(REQUIREMENT): Would you repeat the data below exactly, taking out the images?

Extracted records:

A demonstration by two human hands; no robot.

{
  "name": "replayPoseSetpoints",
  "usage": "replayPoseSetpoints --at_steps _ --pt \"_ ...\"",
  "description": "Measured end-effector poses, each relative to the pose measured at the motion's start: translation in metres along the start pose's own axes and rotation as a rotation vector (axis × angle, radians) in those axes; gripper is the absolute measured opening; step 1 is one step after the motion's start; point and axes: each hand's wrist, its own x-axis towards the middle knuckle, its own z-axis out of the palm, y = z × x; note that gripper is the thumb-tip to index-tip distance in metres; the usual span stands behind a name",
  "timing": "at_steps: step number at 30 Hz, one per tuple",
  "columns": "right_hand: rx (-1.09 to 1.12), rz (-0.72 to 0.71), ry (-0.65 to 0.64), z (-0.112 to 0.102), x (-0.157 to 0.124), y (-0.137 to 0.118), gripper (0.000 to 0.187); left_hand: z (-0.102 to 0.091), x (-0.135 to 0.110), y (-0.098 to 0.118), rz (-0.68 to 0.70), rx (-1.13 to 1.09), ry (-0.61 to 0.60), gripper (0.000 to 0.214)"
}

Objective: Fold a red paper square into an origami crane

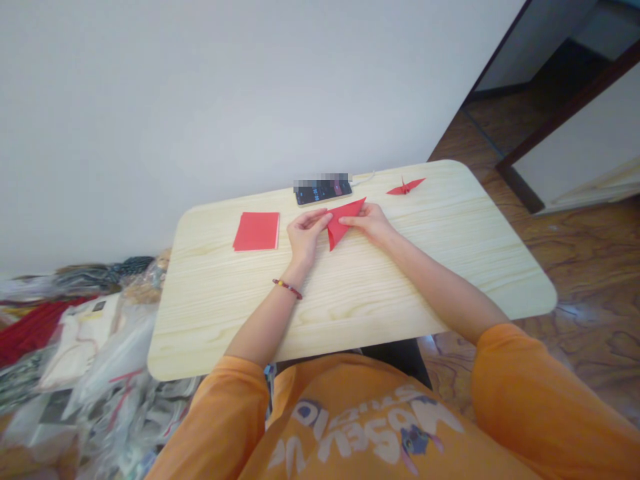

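Observation:
Between my two hands, above the middle of the table, is a folded sheet of red origami paper [341, 222] in a roughly triangular shape. My left hand [306, 233] pinches its left corner between thumb and fingers. On the other side, my right hand [371, 221] grips the right edge, thumb on top and fingers partly hidden behind. A stack of square red paper [257, 231] lies left of my left hand. To the right, beyond my right hand, a finished red paper crane [405, 187] rests near the back edge.
The pale wooden table [225, 313] has rounded corners and meets a white wall. A phone [324, 191] with a white cable [365, 179] lies at the back, just beyond the paper. Plastic-bagged clothes [100, 347] are piled left of the table. Right of it is wooden floor [480, 153].

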Motion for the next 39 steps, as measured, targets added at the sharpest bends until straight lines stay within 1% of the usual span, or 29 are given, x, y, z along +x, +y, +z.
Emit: replayPoseSetpoints --at_steps 16,26,35,39 --pt "-0.002 -0.016 0.005 -0.0009 0.0008 0.0013 0.048 -0.0005 0.0006 -0.0013 -0.042 -0.024 -0.008 0.037" --pt "0.000 -0.008 0.009 0.0001 0.0001 0.0004 0.047 -0.0010 0.0016 -0.0025 -0.038 -0.017 0.005 0.036" --pt "0.016 0.000 0.009 0.0006 0.0004 0.0010 0.049 -0.0003 0.0018 -0.0028 0.003 -0.008 -0.032 0.034" --pt "0.017 0.003 -0.005 -0.0004 0.0009 0.0012 0.049 -0.0008 0.0030 -0.0055 0.004 -0.020 0.007 0.034"
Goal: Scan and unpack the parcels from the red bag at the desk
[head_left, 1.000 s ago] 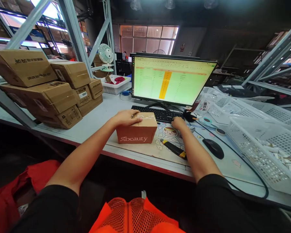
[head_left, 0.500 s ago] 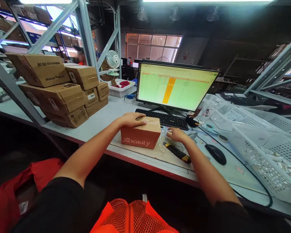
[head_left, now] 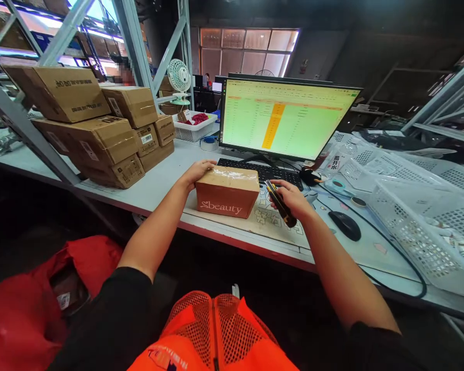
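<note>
A taped box with brown-red sides, a tan top and the word "beauty" on its front rests upright on the desk mat near the front edge. My left hand grips its far left upper corner, with the fingertips partly hidden behind the edge. To the right of the box, my right hand is closed around a black and yellow utility knife, raised over the mat and tilted. I cannot make out whether its blade is out. Clear tape shines along the box top.
Behind the box stand a keyboard and a monitor. Stacked cartons fill the left side. At right are a mouse, its cable and white plastic baskets. A red bag sits below the desk at left.
My right hand has picked up the utility knife from the mat. My left hand has slid from the box's top to its far left corner. The camera view has tilted down.
</note>
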Tool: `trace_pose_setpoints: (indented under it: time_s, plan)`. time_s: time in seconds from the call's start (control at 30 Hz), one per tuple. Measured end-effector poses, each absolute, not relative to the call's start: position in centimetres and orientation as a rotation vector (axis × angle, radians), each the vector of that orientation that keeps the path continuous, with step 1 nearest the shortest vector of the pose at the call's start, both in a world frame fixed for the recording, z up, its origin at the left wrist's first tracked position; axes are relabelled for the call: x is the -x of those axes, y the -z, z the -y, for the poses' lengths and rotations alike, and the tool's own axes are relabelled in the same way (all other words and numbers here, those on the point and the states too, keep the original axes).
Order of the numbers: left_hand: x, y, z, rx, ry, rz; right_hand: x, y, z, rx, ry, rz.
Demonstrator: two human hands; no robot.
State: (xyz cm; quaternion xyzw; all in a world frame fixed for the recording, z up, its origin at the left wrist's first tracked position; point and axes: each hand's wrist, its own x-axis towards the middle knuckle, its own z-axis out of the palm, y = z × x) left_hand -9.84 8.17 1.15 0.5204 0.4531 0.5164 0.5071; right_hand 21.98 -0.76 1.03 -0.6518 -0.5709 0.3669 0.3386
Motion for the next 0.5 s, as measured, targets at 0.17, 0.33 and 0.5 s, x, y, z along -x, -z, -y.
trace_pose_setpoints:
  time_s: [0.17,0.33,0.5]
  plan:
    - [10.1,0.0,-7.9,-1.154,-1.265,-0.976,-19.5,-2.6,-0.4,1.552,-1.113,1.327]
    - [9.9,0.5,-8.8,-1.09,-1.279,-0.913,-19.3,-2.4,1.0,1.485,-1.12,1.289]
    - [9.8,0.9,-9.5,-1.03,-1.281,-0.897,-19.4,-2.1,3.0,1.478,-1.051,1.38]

(COMPLETED EXERCISE):
A demonstration by two human hands; no robot.

{
  "name": "replayPoseSetpoints",
  "usage": "replayPoseSetpoints --at_steps _ --pt \"_ ...\"",
  "description": "Measured end-effector poses, each relative to the pose measured at the motion's start: translation in metres along the start pose's own axes and rotation as a rotation vector (axis × angle, radians) in those axes; gripper is the absolute measured opening; step 1 is one step after the motion's start; point and axes: each hand's wrist, its own x-axis towards the middle knuckle, its own z-axis out of the palm, y = z × x; note that gripper is the thumb-tip to index-tip distance in metres; the usual span stands behind a name",
  "timing": "at_steps: step number at 30 Hz, one per tuple",
  "columns": "right_hand: rx (-1.09 to 1.12), rz (-0.72 to 0.71), ry (-0.65 to 0.64), z (-0.112 to 0.102), x (-0.157 to 0.124), y (-0.137 to 0.118), gripper (0.000 to 0.187); left_hand: z (-0.102 to 0.091), x (-0.135 to 0.110), y (-0.098 to 0.118), rz (-0.68 to 0.70), rx (-1.13 to 1.09), ry (-0.61 to 0.60), gripper (0.000 to 0.214)"
}

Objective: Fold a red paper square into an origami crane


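Observation:
Between my two hands, above the middle of the table, is a folded sheet of red origami paper [341, 222] in a roughly triangular shape. My left hand [306, 233] pinches its left corner between thumb and fingers. On the other side, my right hand [371, 221] grips the right edge, thumb on top and fingers partly hidden behind. A stack of square red paper [257, 231] lies left of my left hand. To the right, beyond my right hand, a finished red paper crane [405, 187] rests near the back edge.
The pale wooden table [225, 313] has rounded corners and meets a white wall. A phone [324, 191] with a white cable [365, 179] lies at the back, just beyond the paper. Plastic-bagged clothes [100, 347] are piled left of the table. Right of it is wooden floor [480, 153].
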
Motion for the next 39 steps, as measured, targets added at the sharpest bends until straight lines stay within 1% of the usual span, or 29 are given, x, y, z along +x, +y, +z.
Emit: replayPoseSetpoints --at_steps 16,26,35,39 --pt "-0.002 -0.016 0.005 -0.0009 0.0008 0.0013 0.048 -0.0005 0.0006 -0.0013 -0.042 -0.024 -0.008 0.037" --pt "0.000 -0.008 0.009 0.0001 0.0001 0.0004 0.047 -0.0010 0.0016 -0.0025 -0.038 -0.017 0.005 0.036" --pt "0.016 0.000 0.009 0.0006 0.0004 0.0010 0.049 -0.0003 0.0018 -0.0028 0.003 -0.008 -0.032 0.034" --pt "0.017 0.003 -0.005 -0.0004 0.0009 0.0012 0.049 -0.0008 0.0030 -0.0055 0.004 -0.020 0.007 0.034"
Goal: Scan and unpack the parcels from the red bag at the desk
[head_left, 1.000 s ago] 
[head_left, 0.500 s ago] 
[head_left, now] 
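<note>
A taped box with brown-red sides, a tan top and the word "beauty" on its front rests upright on the desk mat near the front edge. My left hand grips its far left upper corner, with the fingertips partly hidden behind the edge. To the right of the box, my right hand is closed around a black and yellow utility knife, raised over the mat and tilted. I cannot make out whether its blade is out. Clear tape shines along the box top.
Behind the box stand a keyboard and a monitor. Stacked cartons fill the left side. At right are a mouse, its cable and white plastic baskets. A red bag sits below the desk at left.
My right hand has picked up the utility knife from the mat. My left hand has slid from the box's top to its far left corner. The camera view has tilted down.
</note>
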Tool: `trace_pose_setpoints: (indented under it: time_s, plan)`. time_s: time in seconds from the call's start (control at 30 Hz), one per tuple. Measured end-effector poses, each absolute, not relative to the call's start: position in centimetres and orientation as a rotation vector (axis × angle, radians), each the vector of that orientation that keeps the path continuous, with step 1 nearest the shortest vector of the pose at the call's start, both in a world frame fixed for the recording, z up, its origin at the left wrist's first tracked position; axes are relabelled for the call: x is the -x of those axes, y the -z, z the -y, for the poses' lengths and rotations alike, and the tool's own axes are relabelled in the same way (all other words and numbers here, those on the point and the states too, keep the original axes).
Order of the numbers: left_hand: x, y, z, rx, ry, rz; right_hand: x, y, z, rx, ry, rz.
Demonstrator: two human hands; no robot.
State: (xyz cm; quaternion xyzw; all in a world frame fixed for the recording, z up, its origin at the left wrist's first tracked position; point and axes: each hand's wrist, its own x-axis towards the middle knuckle, its own z-axis out of the palm, y = z × x) left_hand -9.84 8.17 1.15 0.5204 0.4531 0.5164 0.5071; right_hand 21.98 -0.76 1.03 -0.6518 -0.5709 0.3669 0.3386
Motion for the next 0.5 s, as measured, targets at 0.17, 0.33 and 0.5 s, x, y, z along -x, -z, -y.
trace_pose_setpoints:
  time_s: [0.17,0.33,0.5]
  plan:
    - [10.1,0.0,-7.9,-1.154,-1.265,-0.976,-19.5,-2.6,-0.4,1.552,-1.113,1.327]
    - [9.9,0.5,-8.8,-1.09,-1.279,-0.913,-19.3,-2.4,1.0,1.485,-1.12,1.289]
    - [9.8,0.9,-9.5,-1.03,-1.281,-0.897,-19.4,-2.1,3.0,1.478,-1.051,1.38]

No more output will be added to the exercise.